A/B Testing: A Comprehensive Guide

A/B testing is a method of comparing two versions of a web page, app, or other product to see which one performs better. This article covers the basics of A/B testing, how to design and run an effective experiment, and how to analyze and interpret the results.

By Poornima Muthukumar, Senior Technical Product Manager at Microsoft on January 8, 2024 in Data Science

A/B testing, also known as “split testing” or “randomized controlled trial” is a method of comparing two versions of a web page, app, or other product to see which one performs better. The basic idea of A/B testing is to divide your users into two groups: group A and group B. Group A (control variant) sees the original version of your product, while group B (test variant) sees a modified version with one or more changes. The changes can be anything from the color of a button, the layout of a page, the wording of a headline, backend algorithm powering your search result or the offer of a promotion.
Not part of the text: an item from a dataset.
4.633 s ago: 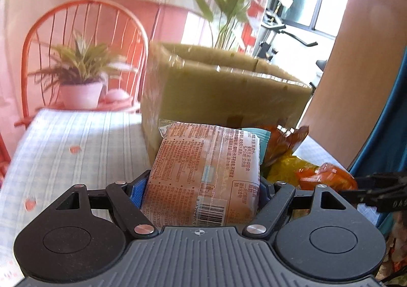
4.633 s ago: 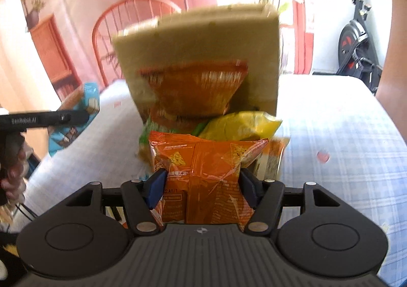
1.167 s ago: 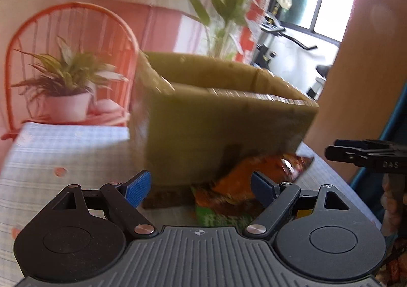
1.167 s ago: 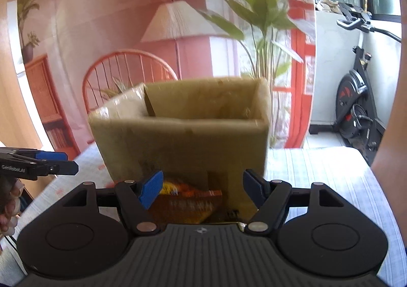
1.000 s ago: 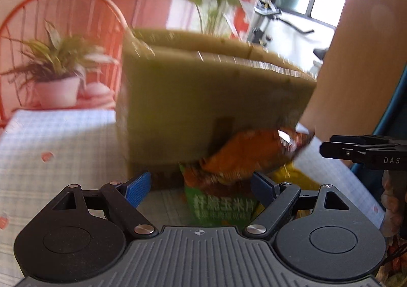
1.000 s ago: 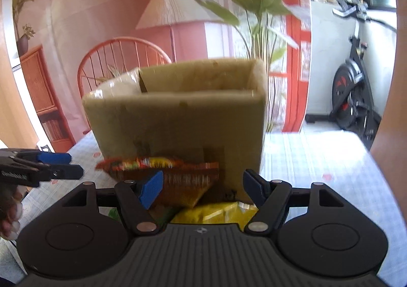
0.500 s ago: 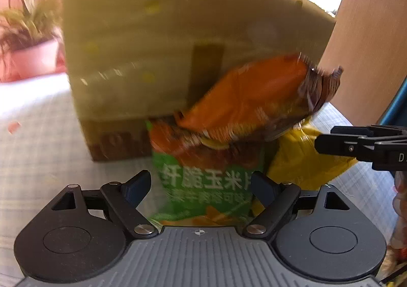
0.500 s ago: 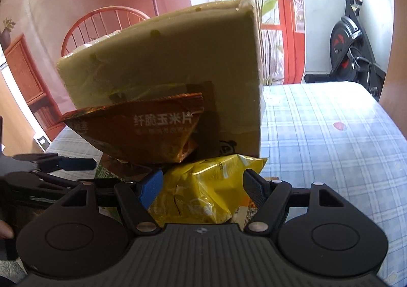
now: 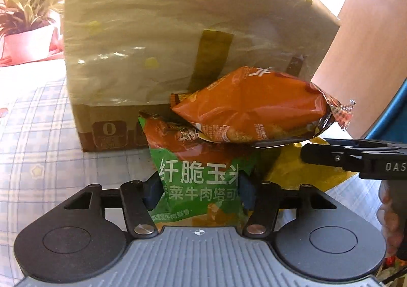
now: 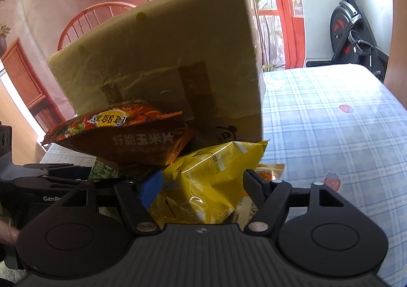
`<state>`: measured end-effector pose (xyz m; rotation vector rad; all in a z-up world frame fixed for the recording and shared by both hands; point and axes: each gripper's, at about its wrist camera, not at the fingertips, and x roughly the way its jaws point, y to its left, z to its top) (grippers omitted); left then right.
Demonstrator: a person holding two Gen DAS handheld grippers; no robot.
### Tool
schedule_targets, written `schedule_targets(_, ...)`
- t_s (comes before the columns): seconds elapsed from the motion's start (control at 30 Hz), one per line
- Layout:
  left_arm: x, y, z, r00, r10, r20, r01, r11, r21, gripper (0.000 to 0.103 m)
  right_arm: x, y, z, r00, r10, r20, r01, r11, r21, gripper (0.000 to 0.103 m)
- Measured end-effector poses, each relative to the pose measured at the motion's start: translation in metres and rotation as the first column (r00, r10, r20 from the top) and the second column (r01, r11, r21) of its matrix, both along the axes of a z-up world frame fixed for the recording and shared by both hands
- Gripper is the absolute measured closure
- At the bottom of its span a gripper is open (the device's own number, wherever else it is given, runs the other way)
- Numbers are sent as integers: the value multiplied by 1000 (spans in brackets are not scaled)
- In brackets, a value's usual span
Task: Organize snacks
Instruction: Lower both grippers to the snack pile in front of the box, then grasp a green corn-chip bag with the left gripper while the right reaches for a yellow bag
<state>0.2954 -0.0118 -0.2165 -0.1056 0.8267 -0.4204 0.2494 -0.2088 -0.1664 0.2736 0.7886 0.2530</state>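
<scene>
A tall cardboard box [image 9: 178,40] stands on the checked tablecloth [image 9: 38,149]; it also shows in the right wrist view [image 10: 162,63]. Snack bags are piled against its front. My left gripper [image 9: 199,189] is shut on a green corn-chip bag [image 9: 201,185]. An orange-brown bag [image 9: 254,109] lies on top of the green one and shows in the right wrist view [image 10: 122,139]. My right gripper [image 10: 202,186] has its jaws around a yellow bag [image 10: 206,180], both fingers touching its sides. The green bag [image 10: 106,170] peeks out to its left.
A potted plant [image 9: 28,27] stands at the back left, before an orange chair [image 10: 96,20]. An exercise bike [image 10: 356,30] is at the far right. Another snack pack [image 10: 267,172] lies under the yellow bag. The tablecloth [image 10: 330,121] stretches right of the box.
Both grippers released their earlier packs, came down to the pile in front of the box and closed: the left on the green bag, the right around the yellow bag.
</scene>
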Motion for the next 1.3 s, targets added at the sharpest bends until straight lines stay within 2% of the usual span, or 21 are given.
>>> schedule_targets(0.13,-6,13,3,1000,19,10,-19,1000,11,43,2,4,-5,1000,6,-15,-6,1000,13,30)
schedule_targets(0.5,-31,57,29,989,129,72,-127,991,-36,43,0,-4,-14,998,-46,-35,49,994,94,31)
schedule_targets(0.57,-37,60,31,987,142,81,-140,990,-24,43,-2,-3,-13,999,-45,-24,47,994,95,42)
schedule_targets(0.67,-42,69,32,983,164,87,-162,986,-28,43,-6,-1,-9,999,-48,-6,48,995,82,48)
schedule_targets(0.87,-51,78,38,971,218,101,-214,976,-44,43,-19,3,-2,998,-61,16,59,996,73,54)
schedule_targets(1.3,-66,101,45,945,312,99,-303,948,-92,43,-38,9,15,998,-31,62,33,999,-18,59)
You then measure how each group behaves, such as how long users stay on your product, how many pages they visit, how many actions they take, or how much revenue they generate. By comparing the outcomes of each variant, you can determine which one is more effective at achieving your goal. If there are 2 variants it is referred to as A/B test and when there are more than 2 variants it is often referred to as A/B/C or A/B/N tests.

By running A/B tests, you can make data-driven decisions that improve your product and your business outcomes. An effective A/B test is one where you feel confident in making decisions based on the results. In this article, we will go over the basics of A/B testing, how to design and run an effective experiment, and how to analyze and interpret the results.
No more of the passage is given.